Attached files

file filename
8-K - FORM 8-K - InfuSystem Holdings, Incd399371d8k.htm

Exhibit 10.1

FIRST AMENDED CONSULTING AGREEMENT

THIS FIRST AMENDED CONSULTING AGREEMENT (this “Agreement”) is made and entered into effective as of August 14, 2012 (the “Effective Date”), by and between InfuSystem Holdings, Inc., a Delaware corporation, having a business address of 31700 Research Park Drive, Madison Heights, Michigan 48071 (“Company”), and Jonathan P. Foster, having a business address of 109 Red Berry Lane, Easley, South Carolina 29642 (“Consultant”).

WITNESSETH:

WHEREAS, Company engaged Consultant to provide certain services to Company pursuant to that certain Consulting Agreement between the parties dated March 16, 2012 (the “Original Agreement”), and Consultant and Company desire to amend and restate the Original Agreement as provided herein;

NOW, THEREFORE, in consideration of the premises and mutual covenants herein contained, the parties hereto hereby agree as follows:

1. Services. Company hereby retains Consultant to serve as Company’s Chief Financial Officer effective as of the Effective Date and to exercise such authority, perform such executive duties and functions and discharge such responsibilities as the Chief Executive Officer of Company may from time to time determine, consistent with Consultant’s position in Company.

2. Compensation. In consideration for the services provided by Consultant hereunder, Company shall pay Consultant a fee of $25,000 on the 15th day of each month during the Term and $25,000 on the last day of each month during the Term. Consultant agrees to waive participation in all of Company’s employee benefit plans, programs or arrangements, to the extent legally possible without violating the terms of any such plans, programs or arrangements, and sign any documentation that may be necessary to affect such waiver. In the event that a “Change in Control” of Company occurs during the Term of this Agreement or within 30 days of Consultant’s termination by Company without cause, Company shall pay the following amounts to Consultant within fifteen days after the occurrence of the Change in Control: (i) $125,000, plus (ii) the sum of all fees that would have been paid by Company to Consultant from the date of the Change in Control until March 16, 2013 under the terms of the first sentence of this Paragraph 2, up to a maximum of 5 months compensation. For purposes of this Agreement, the term “Change in Control” means (a) the change in a majority of the members of the Company’s Board of Directors within a sixty-day period of time, (b) the sale, lease, exchange or other transfer of all or substantially all of the assets of Company, or (c) the consummation by Company of a reorganization, merger, share exchange, consolidation or other transaction as a result of which the persons owning Company’s voting securities immediately prior to such transaction beneficially own, directly or indirectly, immediately after such transaction, less than 50% of the voting securities of the surviving entity in such transaction.
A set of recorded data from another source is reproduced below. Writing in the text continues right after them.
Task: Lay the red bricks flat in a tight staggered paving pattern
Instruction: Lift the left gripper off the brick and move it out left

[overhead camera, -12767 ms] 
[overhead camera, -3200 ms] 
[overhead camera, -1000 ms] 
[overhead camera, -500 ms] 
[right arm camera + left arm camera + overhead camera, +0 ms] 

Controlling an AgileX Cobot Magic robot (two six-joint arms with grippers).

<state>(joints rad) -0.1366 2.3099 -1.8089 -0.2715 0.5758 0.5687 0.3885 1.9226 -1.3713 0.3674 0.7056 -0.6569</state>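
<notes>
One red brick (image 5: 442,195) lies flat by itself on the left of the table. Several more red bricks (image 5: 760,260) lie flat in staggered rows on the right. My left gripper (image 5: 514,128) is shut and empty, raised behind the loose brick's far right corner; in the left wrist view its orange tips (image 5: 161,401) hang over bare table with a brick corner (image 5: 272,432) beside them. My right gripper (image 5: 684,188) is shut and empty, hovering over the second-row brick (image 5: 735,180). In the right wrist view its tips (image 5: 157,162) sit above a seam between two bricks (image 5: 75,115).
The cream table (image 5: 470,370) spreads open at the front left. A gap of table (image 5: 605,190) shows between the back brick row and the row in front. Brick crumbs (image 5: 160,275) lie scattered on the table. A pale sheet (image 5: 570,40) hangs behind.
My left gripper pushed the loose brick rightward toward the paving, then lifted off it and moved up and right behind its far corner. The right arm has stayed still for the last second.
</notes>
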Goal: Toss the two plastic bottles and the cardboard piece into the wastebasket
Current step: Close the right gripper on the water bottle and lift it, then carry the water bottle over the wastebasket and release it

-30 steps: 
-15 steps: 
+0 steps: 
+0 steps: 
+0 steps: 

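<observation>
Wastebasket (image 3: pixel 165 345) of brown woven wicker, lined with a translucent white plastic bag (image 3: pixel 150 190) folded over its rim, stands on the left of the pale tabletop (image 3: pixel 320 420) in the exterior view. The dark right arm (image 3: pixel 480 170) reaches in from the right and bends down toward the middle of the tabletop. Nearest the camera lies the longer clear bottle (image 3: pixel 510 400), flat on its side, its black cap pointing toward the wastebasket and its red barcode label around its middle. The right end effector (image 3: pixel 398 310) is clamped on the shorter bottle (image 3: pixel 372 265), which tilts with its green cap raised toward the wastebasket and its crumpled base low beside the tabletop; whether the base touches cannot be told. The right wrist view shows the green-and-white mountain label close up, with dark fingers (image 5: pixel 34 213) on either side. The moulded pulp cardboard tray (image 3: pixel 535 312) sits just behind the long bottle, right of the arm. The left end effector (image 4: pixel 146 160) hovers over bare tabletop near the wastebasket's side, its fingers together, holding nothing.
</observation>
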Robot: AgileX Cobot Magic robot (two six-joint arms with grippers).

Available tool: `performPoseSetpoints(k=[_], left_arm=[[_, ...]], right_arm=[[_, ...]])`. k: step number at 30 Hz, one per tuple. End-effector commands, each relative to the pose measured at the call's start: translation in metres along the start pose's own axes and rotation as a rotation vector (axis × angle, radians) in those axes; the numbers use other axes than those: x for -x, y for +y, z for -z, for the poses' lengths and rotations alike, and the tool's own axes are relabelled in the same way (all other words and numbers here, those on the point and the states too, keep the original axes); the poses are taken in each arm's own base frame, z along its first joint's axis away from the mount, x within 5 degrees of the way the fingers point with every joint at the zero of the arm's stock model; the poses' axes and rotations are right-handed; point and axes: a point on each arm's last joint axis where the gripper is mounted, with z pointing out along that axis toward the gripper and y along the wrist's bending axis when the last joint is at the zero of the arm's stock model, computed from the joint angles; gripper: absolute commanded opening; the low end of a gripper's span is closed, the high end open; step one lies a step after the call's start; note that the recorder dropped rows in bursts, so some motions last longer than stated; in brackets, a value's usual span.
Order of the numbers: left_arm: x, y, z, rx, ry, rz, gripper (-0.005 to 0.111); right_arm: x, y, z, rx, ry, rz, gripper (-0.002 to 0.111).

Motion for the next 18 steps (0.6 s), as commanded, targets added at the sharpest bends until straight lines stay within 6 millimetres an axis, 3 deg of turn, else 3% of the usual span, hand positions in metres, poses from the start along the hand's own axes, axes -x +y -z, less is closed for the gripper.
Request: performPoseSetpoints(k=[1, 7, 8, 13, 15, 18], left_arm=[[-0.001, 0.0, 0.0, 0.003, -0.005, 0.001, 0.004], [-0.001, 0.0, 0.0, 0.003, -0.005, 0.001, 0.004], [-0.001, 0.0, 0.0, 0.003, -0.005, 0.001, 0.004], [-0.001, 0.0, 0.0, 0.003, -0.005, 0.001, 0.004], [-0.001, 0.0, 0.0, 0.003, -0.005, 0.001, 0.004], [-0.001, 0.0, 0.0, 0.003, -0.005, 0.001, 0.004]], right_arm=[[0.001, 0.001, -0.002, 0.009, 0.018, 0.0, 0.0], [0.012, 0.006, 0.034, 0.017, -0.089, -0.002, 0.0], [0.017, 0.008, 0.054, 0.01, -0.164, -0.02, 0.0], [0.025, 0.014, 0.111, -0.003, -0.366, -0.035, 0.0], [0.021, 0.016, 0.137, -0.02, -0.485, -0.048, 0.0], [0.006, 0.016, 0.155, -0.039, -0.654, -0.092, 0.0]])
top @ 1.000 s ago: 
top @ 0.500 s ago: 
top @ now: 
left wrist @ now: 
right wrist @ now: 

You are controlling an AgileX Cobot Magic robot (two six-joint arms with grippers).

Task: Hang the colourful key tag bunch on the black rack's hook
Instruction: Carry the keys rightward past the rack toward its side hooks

3. Expenses. Company agrees to reimburse Consultant for all expenses reasonably and actually incurred by Consultant in performing services under this Agreement, including but not limited to travel, maintaining necessary certifications, cell phone and office supplies, in accordance with Company policy as applicable to other executive officers. Additionally, Company shall reimburse Consultant up to $7,500 for legal expenses incurred by Consultant in negotiating this Agreement and the Original Agreement, which expenses shall be reimbursed by Company to Consultant within 15 days after the Consultant provides Company with supporting documentation confirming the amount of such expenses incurred by Consultant.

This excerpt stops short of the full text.